Le private equity n’est plus un phénomène marginal. En 2022, selon les chiffres de McKinsey, les fonds de PE totalisaient 11.700 milliards de dollars sous gestion. Par comparaison, la valeur totale de toutes les actions cotées en Bourse se montait à 98.500 milliards de dollars la même année. Le PE n’est donc plus anecdotique. Le secteur peut jouer un rôle majeur dans le “verdissement” de notre monde, et le capital – qu’il soit ou non coté en Bourse – agir comme un levier de changement.

Le private equity n’est plus anecdotique. Le secteur peut donc jouer un rôle important dans le “verdissement” de notre monde.

Longtemps, les fonds de PE se sont surtout intéressés à la gouvernance, c’est-à-dire à l’amélioration de la gestion des entreprises dans lesquelles ils investissaient. Ils faisaient en sorte que le management soit évalué à l’aune de ses performances, et veillaient au respect des KPI. Cette approche devait se traduire par une gestion plus efficace et par de meilleurs résultats financiers.

Ces dernières années, l’attention du secteur s’est étendue à d’autres aspects de la durabilité: les investisseurs PE ne s’intéressent plus uniquement aux aspects financiers et de gouvernance des entreprises, mais aussi à leur impact sur l’individu, l’environnement et la société.

Plus grande force de frappe

Si on les compare aux investisseurs qui négocient des actions cotées, les investisseurs PE jouissent d’une position plus forte lorsqu’il s’agit de mettre en place un programme de développement durable. Étant donné qu’ils détiennent en général une part importante du capital, ils ont davantage d’emprise et de contrôle sur les entreprises dans lesquelles ils investissent.

Ils comptent un ou plusieurs représentants au conseil d’administration, et ont accès à toutes les informations relatives aussi bien aux aspects financiers que durables, tandis que ceux qui investissent en Bourse doivent se contenter des données rendues publiques par les entreprises.

196 milliards de dollars

En 2022, les fonds de private equity ont injecté 196 milliards de dollars dans des entreprises actives dans les technologies liées au climat.

Grâce à leur participation majoritaire, à leur vision de long terme (environ 10 ans) et à leur expertise, ils disposent d’un levier plus puissant pour pousser les entreprises à devenir plus durables.

Vitesse supérieure

Certains signes montrent que les mentalités sont en train de changer dans le secteur.

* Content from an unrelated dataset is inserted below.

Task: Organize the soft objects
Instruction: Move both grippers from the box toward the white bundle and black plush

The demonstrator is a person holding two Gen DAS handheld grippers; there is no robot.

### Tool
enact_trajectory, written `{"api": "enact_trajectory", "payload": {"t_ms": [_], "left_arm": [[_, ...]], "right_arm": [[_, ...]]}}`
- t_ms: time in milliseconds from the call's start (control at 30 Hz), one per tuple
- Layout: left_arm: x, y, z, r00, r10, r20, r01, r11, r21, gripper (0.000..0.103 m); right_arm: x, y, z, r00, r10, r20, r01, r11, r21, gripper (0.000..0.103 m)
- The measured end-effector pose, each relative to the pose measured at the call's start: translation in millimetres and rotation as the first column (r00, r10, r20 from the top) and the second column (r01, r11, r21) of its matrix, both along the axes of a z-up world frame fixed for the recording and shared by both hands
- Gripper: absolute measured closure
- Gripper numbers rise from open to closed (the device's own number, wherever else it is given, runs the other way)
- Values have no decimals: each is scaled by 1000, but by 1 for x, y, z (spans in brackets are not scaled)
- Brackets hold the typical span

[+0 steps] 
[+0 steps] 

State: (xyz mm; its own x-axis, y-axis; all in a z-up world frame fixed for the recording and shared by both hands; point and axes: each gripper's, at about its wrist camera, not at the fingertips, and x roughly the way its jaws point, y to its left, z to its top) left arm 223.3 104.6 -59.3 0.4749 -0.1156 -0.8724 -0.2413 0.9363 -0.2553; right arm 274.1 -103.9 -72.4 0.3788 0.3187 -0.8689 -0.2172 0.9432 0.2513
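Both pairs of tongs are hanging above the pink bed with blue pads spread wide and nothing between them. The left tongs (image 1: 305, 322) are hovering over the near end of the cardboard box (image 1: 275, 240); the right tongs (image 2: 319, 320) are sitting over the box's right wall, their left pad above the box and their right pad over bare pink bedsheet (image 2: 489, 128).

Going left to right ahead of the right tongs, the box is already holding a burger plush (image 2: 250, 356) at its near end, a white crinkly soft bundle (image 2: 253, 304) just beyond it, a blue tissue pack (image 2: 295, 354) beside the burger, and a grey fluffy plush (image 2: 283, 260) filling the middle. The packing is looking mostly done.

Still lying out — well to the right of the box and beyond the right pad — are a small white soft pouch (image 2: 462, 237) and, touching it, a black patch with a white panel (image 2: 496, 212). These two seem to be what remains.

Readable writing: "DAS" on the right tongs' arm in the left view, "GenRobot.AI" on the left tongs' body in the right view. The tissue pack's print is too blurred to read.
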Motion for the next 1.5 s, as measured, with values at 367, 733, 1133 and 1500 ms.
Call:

Le nombre de firmes de PE et de VC ayant souscrit aux Principes pour l’investissement responsable (PRI) a été multiplié par quatre en cinq ans. Les 10 plus grandes firmes de PE au monde (sur la base des capitaux gérés) ont d’ores et déjà souscrit aux PRI.

Au premier semestre de 2022, les fonds de PE visant à avoir un impact positif (appelés “fonds à impact”) ont levé deux fois plus de capitaux qu’au cours de la même période en 2021. Selon McKinsey, le total des avoirs gérés par ces fonds de PE a franchi le cap des 100 milliards de dollars en 2022.

Attention, cependant: la mesurabilité des données ESG pour ce type d’investissement reste limitée. Il convient de souligner qu’en dehors de ces fonds, des centaines de milliards de dollars sont investis dans des projets à impact. En 2022, les fonds de PE (labellisés ou non ESG) ont injecté 196 milliards de dollars dans des entreprises actives dans les technologies liées au climat.

De nombreux défis en vue

Même si le secteur du PE est clairement en train de “verdir”, les défis ne manquent pas. Le reporting en matière d’ESG est loin d’être standardisé et se révèle fréquemment lacunaire, voire inexistant. Les engagements de durabilité ne sont pas contraignants et le secteur est peu diversifié, avec surtout des “hommes blancs” à des postes de management.

Les investisseurs ne doivent donc pas se contenter d’écouter de belles histoires, mais jeter un regard critique sur la façon dont un fonds prétendument ESG intègre ces principes dans son modèle d’exploitation.